2000 IEEE International Conference on Acoustics, Speech, and Signal Processing. Proceedings (Cat. No.00CH37100)最新文献

英文中文

Speech quality objective assessment using neural network 基于神经网络的语音质量客观评价

2000 IEEE International Conference on Acoustics, Speech, and Signal Processing. Proceedings (Cat. No.00CH37100)

Pub Date : 2000-06-05 DOI: 10.1109/ICASSP.2000.861932

Q. Fu, Kechu Yi, Mingui Sun

This paper presents a novel method for objective assessment of speech quality based on one-step strategy using a feedfoward neutral network. Currently, almost all the existing methods for this assessment can be regarded as a two-step strategy, requiring a distortion computation and a mapping from the average distortion value to the mean opinion score (MOS). Our new method combines these two steps by means of a neural network which can incorporate the perception properties of the human auditory system and provide an MOS estimate directly. Our theoretical analysis and experimental results suggest that this method of MOS estimate significantly overperforms the traditional methods. The correlation coefficient between the subjective test score and objective MOS estimate can reach up to about 0.95.

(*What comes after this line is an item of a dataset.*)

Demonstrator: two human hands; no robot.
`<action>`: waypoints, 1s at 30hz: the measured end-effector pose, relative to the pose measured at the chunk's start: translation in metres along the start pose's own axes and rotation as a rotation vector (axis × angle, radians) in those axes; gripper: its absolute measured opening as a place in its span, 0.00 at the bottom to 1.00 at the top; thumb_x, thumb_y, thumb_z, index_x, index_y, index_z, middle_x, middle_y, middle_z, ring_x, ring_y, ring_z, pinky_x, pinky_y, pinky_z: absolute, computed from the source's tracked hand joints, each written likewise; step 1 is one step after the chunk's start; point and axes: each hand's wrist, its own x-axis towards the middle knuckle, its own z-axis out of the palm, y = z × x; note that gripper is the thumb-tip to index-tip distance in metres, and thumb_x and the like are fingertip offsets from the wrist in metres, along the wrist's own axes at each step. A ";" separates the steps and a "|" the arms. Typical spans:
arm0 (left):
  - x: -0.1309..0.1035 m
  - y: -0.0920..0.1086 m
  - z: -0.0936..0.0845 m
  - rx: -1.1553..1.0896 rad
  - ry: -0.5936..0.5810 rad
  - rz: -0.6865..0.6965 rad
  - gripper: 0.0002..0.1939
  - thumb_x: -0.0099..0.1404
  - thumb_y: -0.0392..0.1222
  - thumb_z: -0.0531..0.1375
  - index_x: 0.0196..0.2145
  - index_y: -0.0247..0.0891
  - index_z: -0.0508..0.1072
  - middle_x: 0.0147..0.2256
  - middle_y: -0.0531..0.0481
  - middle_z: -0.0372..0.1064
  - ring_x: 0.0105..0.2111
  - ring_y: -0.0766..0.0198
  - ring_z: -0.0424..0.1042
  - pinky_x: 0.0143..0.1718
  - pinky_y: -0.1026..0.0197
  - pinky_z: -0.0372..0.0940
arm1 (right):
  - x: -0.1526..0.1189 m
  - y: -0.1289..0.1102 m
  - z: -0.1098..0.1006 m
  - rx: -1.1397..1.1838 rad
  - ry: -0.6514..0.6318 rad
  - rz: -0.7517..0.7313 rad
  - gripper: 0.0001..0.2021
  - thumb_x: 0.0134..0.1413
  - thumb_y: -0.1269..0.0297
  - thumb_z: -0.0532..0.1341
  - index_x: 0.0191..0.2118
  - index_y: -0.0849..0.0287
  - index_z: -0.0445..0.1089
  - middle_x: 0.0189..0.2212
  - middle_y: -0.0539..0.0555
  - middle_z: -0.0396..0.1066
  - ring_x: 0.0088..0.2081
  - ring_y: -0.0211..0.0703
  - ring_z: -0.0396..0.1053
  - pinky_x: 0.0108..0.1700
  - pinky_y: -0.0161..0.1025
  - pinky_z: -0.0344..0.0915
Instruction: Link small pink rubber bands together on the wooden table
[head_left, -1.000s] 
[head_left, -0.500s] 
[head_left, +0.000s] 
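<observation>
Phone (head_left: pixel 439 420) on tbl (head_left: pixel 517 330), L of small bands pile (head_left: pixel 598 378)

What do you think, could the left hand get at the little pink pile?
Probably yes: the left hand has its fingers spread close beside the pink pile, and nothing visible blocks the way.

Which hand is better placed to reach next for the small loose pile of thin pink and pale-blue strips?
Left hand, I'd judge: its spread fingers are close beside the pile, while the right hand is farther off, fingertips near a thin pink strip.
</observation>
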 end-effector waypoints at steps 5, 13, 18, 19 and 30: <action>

提出了一种基于前馈神经网络的一步策略客观评价语音质量的新方法。目前，几乎所有现有的评估方法都可以看作是一个两步策略，需要进行失真计算和从平均失真值到平均意见得分(MOS)的映射。我们的新方法通过神经网络将这两个步骤结合起来，该神经网络可以结合人类听觉系统的感知特性并直接提供MOS估计。理论分析和实验结果表明，该方法显著优于传统方法。主观测试成绩与客观MOS估计的相关系数可达0.95左右。

引用次数: 12

Projective residual vector quantization and mapped residual pooling 投影残差矢量量化和映射残差池化

2000 IEEE International Conference on Acoustics, Speech, and Signal Processing. Proceedings (Cat. No.00CH37100)

Pub Date : 2000-06-05 DOI: 10.1109/ICASSP.2000.859197

Ryan P. Thomas, T. Moon

This paper points out two potential problems with residual vector quantization (RVQ): tree entanglement and non-projectiveness of the quantizer. The use of a boundary normalization mapping is proposed to pool all quantization residuals at a stage into identically-shaped regions, reducing or eliminating entanglement. Also, a reconstruction codebook is proposed to eliminate the non-projectiveness is proposed. Results are presented on both random and image data.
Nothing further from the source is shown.